What to do: In the records that follow, find each line with the word "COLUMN" and copy it.

(Stored data entries)

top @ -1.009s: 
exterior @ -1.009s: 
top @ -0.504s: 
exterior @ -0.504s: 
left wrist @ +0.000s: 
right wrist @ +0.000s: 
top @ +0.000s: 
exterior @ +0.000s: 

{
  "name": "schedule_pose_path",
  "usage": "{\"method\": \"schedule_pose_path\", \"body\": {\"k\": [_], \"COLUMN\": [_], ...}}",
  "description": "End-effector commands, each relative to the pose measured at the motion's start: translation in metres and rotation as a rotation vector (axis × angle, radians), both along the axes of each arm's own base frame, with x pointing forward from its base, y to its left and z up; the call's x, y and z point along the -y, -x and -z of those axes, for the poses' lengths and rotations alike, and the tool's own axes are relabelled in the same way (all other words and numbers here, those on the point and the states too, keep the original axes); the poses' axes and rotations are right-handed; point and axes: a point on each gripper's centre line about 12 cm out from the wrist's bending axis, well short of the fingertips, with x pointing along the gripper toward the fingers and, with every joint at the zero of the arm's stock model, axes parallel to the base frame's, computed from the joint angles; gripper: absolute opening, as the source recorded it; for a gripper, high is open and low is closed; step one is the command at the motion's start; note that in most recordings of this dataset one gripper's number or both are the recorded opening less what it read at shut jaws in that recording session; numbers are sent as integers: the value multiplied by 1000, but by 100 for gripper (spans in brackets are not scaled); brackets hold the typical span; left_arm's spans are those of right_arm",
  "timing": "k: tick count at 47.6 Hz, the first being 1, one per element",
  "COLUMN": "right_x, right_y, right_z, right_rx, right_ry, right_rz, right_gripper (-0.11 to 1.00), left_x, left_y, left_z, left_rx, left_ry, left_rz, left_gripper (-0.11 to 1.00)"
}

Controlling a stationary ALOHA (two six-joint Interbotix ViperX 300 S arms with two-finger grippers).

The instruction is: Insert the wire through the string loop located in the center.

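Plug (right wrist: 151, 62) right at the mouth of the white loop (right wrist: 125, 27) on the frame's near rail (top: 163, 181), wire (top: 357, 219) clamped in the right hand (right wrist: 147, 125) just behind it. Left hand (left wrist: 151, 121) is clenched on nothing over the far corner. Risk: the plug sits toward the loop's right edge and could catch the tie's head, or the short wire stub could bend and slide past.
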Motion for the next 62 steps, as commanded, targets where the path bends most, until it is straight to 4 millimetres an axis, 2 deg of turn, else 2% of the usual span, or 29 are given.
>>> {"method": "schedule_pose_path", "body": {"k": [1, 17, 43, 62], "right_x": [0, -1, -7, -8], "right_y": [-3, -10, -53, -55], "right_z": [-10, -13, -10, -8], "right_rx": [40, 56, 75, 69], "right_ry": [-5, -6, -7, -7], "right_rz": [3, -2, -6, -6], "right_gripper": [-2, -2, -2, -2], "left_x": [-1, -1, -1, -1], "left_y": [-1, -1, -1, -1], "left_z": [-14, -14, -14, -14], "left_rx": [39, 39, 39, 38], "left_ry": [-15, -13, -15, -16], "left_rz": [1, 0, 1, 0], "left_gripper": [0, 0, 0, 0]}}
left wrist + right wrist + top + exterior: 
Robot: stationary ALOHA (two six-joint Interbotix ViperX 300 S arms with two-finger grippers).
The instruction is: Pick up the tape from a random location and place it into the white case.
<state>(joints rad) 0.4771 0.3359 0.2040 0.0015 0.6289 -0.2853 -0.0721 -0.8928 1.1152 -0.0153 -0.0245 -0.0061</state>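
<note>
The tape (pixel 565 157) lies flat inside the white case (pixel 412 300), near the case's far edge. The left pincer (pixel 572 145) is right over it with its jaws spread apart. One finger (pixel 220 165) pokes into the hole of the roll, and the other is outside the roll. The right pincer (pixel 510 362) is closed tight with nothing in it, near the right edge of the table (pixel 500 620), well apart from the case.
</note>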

Response to this exercise:
  "usage": "{\"method\": \"schedule_pose_path\", \"body\": {\"k\": [_], \"COLUMN\": [_], ...}}",
  "COLUMN": "right_x, right_y, right_z, right_rx, right_ry, right_rz, right_gripper (-0.11 to 1.00), left_x, left_y, left_z, left_rx, left_ry, left_rz, left_gripper (-0.11 to 1.00)"

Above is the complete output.